• [TASK BRIEF]
Using the material below, print a verbatim copy of every line from the one containing "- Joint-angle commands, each" through the one containing "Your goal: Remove", inclusive, and omit the pictures.

[[ DATA EXCERPT open ]]

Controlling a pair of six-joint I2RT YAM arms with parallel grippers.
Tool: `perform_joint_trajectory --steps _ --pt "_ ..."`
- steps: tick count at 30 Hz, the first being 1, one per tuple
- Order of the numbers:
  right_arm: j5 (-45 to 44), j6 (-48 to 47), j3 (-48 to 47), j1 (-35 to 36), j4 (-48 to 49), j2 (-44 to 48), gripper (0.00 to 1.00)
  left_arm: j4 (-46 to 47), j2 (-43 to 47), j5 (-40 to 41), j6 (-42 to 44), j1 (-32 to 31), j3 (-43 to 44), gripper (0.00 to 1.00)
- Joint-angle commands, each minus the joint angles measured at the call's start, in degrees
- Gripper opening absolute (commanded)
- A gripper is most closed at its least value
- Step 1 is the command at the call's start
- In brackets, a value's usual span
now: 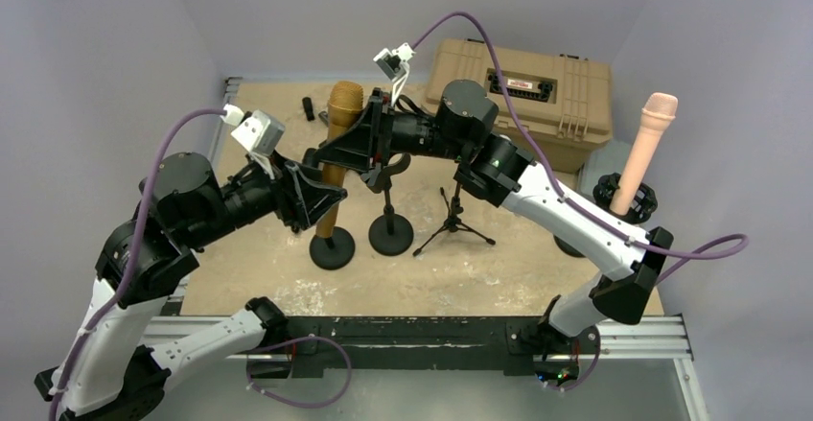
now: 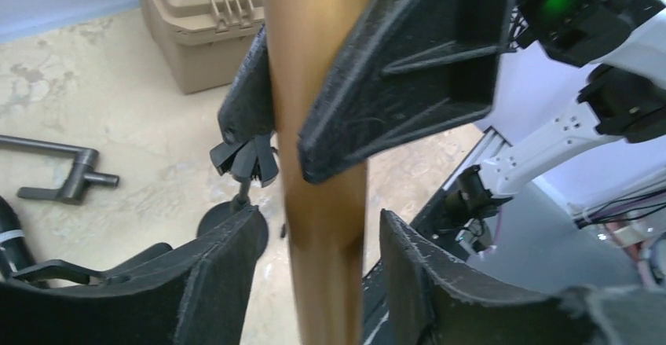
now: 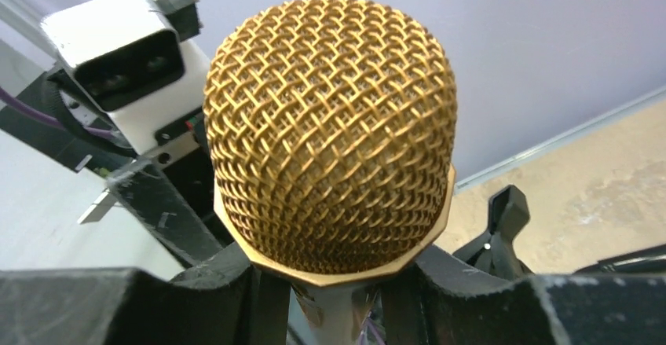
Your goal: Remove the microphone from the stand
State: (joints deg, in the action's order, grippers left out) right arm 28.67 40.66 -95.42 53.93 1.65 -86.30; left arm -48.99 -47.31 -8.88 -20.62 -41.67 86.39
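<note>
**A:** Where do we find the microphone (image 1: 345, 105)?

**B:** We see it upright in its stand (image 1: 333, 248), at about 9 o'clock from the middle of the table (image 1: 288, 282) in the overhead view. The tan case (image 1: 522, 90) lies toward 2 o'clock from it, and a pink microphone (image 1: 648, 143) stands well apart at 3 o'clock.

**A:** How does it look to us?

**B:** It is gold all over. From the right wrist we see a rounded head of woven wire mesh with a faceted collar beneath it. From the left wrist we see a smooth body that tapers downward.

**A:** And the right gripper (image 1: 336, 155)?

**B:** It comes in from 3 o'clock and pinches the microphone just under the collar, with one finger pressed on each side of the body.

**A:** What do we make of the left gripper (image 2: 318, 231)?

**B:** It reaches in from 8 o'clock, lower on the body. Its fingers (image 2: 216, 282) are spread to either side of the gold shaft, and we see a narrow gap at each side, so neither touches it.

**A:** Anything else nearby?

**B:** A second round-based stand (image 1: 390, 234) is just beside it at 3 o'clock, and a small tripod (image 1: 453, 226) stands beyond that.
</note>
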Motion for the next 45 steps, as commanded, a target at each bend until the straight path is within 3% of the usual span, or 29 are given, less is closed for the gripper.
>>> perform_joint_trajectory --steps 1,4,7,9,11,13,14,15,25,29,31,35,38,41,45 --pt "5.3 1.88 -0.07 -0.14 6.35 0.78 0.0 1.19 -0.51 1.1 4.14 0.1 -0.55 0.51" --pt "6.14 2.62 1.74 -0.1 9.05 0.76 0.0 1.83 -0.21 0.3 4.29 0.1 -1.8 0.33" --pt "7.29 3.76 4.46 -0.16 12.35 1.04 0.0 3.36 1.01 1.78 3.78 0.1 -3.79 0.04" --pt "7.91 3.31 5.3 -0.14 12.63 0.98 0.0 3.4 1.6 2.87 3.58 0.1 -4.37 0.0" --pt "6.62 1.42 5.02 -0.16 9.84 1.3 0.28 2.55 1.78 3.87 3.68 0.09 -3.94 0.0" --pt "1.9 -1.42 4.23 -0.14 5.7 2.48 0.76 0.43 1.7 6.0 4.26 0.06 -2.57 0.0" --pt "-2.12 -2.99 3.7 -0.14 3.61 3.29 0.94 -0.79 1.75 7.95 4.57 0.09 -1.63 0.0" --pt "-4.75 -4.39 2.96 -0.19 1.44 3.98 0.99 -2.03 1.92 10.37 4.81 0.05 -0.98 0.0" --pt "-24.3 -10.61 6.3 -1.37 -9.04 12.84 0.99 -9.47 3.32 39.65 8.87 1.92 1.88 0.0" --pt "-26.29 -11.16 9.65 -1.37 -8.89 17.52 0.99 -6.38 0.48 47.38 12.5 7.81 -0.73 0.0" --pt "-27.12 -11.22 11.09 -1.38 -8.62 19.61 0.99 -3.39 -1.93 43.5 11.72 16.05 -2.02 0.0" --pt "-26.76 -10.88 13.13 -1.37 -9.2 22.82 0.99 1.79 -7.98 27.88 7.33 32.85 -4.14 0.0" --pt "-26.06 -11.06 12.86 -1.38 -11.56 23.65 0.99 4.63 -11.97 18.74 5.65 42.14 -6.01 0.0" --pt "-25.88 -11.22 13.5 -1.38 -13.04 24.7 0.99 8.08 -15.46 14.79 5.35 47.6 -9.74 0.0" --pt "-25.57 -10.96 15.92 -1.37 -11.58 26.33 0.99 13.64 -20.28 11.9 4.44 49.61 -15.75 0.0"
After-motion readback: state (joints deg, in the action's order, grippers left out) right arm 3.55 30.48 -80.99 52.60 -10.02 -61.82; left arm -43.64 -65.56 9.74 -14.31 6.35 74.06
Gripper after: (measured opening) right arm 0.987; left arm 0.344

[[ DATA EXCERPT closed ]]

• [ANSWER TO THIS EXERCISE]
- Joint-angle commands, each minus the joint angles measured at the call's start, in degrees
- Gripper opening absolute (commanded)
- A gripper is most closed at its least value
- Step 1 is the command at the call's start
- In brackets, a value's usual span
now: 
now: 
now: 
Your goal: Remove the microphone from the stand

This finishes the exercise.